How to handle CPU contention for burstable k8s pods?

10/9/2019

The use case I'm trying to get my head around takes place when you have various burstable pods scheduled on the same node. How can you ensure that the workload in a specific pod takes priority over another pod when the node's kernel is scheduling CPU and the CPU is fully burdened? In a typical Linux host my thoughts on contention between processes immediately goes to 'niceness' of the processes, however I don't see any equivalent k8s mechanism allowing for specification of CPU scheduling priority between the processes within pods on a node.

I've read of the newest capabilities provided by k8s which (if I interpret the documentation correctly) is just providing a mechanism for CPU pinning to pods which doesn't really scratch my itch. I'd still like to maximize CPU utilization by the "second class" pods if the higher priority pods don't have an active workload while allowing the higher priority workload to have CPU scheduling priority should the need arise.
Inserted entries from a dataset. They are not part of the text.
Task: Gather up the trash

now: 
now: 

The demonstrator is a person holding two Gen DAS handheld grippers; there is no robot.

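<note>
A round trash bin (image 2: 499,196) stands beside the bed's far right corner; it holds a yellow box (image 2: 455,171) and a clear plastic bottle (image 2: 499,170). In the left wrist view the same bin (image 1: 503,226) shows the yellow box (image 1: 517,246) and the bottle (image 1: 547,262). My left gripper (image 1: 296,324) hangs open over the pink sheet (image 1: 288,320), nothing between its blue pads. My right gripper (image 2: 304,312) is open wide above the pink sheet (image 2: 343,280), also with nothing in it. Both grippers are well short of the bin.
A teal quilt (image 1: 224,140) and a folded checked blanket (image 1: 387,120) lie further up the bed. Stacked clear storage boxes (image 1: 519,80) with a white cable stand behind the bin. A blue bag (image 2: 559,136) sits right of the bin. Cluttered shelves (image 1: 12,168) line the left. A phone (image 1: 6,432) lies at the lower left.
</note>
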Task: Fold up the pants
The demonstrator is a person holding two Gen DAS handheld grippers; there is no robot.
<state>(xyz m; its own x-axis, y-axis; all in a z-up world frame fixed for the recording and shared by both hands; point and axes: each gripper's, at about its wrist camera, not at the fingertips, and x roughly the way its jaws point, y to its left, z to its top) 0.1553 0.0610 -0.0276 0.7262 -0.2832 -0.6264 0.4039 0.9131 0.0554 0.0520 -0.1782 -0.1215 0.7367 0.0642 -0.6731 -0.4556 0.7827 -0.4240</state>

So far, having not found a satisfactory answer I'm thinking that the community will opt for an architectural solution, like auto-scaling or segregating the workloads between nodes. I don't consider these to be truly addressing the issue, but really just throwing more CPUs at it which is what I'd like to avoid. Why spin up more nodes when you've got idle CPU?

-- Jon Sherry
kubernetes

3 Answers

10/9/2019

Let me first explain how CPU allocation and utilization happen in k8s (memory is bit different)

You define CPU requirement as below. where we define CPU as shares of thousand.

resources:
  requests:
    cpu: 50m
  limits:
    cpu: 100m

In the above example, we ask for min 5% and max 10% of CPU shares.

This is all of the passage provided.